**Activity:**
Each of the lines below must be retyped character for character.

(Given information Opens)

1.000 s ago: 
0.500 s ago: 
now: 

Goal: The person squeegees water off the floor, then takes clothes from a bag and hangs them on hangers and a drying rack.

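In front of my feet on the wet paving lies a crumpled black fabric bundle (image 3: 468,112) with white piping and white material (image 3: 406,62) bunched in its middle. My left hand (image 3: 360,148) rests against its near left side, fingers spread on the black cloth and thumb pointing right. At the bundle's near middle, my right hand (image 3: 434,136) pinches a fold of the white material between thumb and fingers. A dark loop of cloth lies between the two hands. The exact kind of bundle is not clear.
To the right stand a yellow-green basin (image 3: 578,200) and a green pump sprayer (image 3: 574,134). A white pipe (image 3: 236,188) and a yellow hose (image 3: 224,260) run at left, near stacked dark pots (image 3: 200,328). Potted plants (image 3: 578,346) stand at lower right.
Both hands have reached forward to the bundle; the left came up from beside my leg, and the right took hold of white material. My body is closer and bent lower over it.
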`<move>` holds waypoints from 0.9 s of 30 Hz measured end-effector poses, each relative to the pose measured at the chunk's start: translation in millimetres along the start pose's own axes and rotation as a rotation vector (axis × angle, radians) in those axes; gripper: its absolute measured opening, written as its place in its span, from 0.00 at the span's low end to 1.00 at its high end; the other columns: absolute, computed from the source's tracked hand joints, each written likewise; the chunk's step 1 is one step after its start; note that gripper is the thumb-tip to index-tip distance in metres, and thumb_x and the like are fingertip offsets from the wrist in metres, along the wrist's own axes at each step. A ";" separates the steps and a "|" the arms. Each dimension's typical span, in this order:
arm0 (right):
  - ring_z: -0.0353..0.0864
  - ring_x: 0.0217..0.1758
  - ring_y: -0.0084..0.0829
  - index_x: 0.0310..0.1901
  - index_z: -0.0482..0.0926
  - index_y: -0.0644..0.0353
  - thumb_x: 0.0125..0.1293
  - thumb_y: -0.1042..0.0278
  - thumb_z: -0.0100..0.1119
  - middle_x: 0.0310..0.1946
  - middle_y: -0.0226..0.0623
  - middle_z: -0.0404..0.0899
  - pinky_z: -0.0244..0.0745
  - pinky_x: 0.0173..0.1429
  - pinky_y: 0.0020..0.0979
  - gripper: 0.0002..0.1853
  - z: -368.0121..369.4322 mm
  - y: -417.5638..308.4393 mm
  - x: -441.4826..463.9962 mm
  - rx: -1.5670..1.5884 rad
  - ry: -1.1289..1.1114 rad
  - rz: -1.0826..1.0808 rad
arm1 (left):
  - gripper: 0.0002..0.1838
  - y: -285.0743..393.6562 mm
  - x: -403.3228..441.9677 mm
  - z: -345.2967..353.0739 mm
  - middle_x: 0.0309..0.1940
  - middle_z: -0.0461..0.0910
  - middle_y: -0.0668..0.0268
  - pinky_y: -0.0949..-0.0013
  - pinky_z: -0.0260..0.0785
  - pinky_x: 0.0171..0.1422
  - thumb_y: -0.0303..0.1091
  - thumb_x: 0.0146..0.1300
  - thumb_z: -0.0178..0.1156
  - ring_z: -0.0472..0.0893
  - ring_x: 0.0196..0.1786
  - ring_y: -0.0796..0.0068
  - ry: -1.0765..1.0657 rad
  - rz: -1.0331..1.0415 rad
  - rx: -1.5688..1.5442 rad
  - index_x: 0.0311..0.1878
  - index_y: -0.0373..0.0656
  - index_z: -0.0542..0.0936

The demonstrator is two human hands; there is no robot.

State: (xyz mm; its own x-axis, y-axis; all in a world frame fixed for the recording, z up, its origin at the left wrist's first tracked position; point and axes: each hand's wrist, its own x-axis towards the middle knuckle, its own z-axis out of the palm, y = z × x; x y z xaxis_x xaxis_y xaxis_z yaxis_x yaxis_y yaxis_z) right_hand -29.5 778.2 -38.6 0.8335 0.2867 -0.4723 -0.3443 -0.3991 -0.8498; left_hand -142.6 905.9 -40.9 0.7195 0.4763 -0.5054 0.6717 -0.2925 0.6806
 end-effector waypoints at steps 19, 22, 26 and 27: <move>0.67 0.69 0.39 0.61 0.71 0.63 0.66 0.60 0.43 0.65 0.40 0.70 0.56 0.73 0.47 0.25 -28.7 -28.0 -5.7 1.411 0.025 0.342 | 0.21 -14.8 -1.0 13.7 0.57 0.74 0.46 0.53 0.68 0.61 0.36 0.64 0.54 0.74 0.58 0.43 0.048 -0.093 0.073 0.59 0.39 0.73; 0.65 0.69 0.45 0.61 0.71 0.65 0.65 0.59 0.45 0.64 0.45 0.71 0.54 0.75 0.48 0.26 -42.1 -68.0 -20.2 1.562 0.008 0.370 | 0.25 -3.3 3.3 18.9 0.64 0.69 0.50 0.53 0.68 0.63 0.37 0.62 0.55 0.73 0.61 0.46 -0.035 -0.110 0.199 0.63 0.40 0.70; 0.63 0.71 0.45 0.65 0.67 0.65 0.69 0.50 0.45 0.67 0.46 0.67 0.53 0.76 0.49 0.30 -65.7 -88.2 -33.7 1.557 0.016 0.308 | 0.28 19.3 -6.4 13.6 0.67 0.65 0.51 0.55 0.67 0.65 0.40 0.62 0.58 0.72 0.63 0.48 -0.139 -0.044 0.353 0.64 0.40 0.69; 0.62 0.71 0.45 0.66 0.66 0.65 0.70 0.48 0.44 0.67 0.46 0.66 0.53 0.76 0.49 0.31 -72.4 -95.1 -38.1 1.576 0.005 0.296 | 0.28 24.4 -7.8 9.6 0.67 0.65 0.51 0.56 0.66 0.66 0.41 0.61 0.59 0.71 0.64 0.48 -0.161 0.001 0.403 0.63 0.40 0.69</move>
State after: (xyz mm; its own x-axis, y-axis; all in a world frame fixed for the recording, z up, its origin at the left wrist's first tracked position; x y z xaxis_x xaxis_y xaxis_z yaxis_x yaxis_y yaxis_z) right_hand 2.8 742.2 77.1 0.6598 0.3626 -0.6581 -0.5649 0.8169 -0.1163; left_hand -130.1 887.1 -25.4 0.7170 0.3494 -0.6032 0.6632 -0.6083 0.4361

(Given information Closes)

**Expected answer:**
1.000 s ago: 
0.500 s ago: 
now: 

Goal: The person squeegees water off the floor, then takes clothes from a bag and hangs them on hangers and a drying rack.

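In front of my feet on the wet paving lies a crumpled black fabric bundle (image 3: 468,112) with white piping and white material (image 3: 406,62) bunched in its middle. My left hand (image 3: 360,148) rests against its near left side, fingers spread on the black cloth and thumb pointing right. At the bundle's near middle, my right hand (image 3: 434,136) pinches a fold of the white material between thumb and fingers. A dark loop of cloth lies between the two hands. The exact kind of bundle is not clear.
To the right stand a yellow-green basin (image 3: 578,200) and a green pump sprayer (image 3: 574,134). A white pipe (image 3: 236,188) and a yellow hose (image 3: 224,260) run at left, near stacked dark pots (image 3: 200,328). Potted plants (image 3: 578,346) stand at lower right.
Both hands have reached forward to the bundle; the left came up from beside my leg, and the right took hold of white material. My body is closer and bent lower over it.
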`<move>` holds waypoints from 0.9 s of 30 Hz measured end-effector poses, each relative to the pose measured at the chunk's start: translation in millimetres along the start pose's own axes and rotation as a rotation vector (axis × angle, radians) in those axes; gripper: its absolute measured opening, written as its place in its span, from 0.00 at the span's low end to 1.00 at its high end; the other columns: absolute, computed from the source's tracked hand joints, each written likewise; the chunk's step 1 is one step after its start; note that gripper is the thumb-tip to index-tip distance in metres, and thumb_x and the like are fingertip offsets from the wrist in metres, along the wrist's own axes at each step. A ";" separates the steps and a "|" the arms. Each dimension's typical span, in this order:
arm0 (right):
  - ring_z: -0.0353..0.0864
  - ring_x: 0.0217..0.1758
  - ring_y: -0.0084..0.0829
  - index_x: 0.0310..0.1901
  - index_z: -0.0482..0.0926
  - index_y: -0.0644..0.0353
  - thumb_x: 0.0125..0.1293
  - thumb_y: -0.1042..0.0278
  - thumb_z: -0.0100..0.1119
  - middle_x: 0.0310..0.1946
  - middle_y: -0.0226..0.0623
  - middle_z: -0.0404..0.0899
  - pinky_z: -0.0244..0.0745
  - pinky_x: 0.0173..0.1429
  - pinky_y: 0.0020..0.0979
  - gripper: 0.0002..0.1853
  - z: -368.0121..369.4322 mm
  - y: -417.5638..308.4393 mm
  - x: -441.4826..463.9962 mm
  - rx: -1.5670..1.5884 rad
  - ry: -1.1289..1.1114 rad
  - rz: -1.0826..1.0808 rad
arm1 (left):
  - gripper: 0.0002..0.1838
  - y: -285.0743..393.6562 mm
  - x: -403.3228..441.9677 mm
  - z: -345.2967..353.0739 mm
  - middle_x: 0.0309..0.1940
  - middle_z: -0.0461..0.0910
  - middle_y: -0.0668..0.0268
  - pinky_y: -0.0949..-0.0013
  - pinky_z: -0.0260..0.0785
  - pinky_x: 0.0171..0.1422
  - thumb_y: -0.0303..0.1091
  - thumb_x: 0.0146..0.1300
  - thumb_z: -0.0178..0.1156
  - ring_z: -0.0472..0.0893
  - ring_x: 0.0196..0.1786
  - ring_y: -0.0796..0.0068
  - ry: -1.0765..1.0657 rad
  - rz: -1.0331..1.0415 rad
  - rx: -1.5688..1.5442 rad
  - index_x: 0.0311..0.1878
  - index_y: -0.0373..0.0656
  - index_z: -0.0542..0.0936

The demonstrator is two human hands; there is no robot.

State: (xyz mm; its own x-axis, y-axis; all in a world frame fixed for the recording, z up, its origin at the left wrist's first tracked position; point and axes: each hand's wrist, its own x-axis towards the middle knuckle, its own z-axis out of the palm, y = z × x; x y z xaxis_x xaxis_y xaxis_z yaxis_x yaxis_y yaxis_z) right_hand -29.5 778.2 -38.6 0.8335 0.2867 -0.4723 -0.3443 -0.3991 -0.8498; left_hand -142.6 905.9 -40.9 0.7195 0.4763 -0.5054 0.6717 -0.2925 0.6806
 end-effector waypoints at steps 19, 22, 26 and 27: <move>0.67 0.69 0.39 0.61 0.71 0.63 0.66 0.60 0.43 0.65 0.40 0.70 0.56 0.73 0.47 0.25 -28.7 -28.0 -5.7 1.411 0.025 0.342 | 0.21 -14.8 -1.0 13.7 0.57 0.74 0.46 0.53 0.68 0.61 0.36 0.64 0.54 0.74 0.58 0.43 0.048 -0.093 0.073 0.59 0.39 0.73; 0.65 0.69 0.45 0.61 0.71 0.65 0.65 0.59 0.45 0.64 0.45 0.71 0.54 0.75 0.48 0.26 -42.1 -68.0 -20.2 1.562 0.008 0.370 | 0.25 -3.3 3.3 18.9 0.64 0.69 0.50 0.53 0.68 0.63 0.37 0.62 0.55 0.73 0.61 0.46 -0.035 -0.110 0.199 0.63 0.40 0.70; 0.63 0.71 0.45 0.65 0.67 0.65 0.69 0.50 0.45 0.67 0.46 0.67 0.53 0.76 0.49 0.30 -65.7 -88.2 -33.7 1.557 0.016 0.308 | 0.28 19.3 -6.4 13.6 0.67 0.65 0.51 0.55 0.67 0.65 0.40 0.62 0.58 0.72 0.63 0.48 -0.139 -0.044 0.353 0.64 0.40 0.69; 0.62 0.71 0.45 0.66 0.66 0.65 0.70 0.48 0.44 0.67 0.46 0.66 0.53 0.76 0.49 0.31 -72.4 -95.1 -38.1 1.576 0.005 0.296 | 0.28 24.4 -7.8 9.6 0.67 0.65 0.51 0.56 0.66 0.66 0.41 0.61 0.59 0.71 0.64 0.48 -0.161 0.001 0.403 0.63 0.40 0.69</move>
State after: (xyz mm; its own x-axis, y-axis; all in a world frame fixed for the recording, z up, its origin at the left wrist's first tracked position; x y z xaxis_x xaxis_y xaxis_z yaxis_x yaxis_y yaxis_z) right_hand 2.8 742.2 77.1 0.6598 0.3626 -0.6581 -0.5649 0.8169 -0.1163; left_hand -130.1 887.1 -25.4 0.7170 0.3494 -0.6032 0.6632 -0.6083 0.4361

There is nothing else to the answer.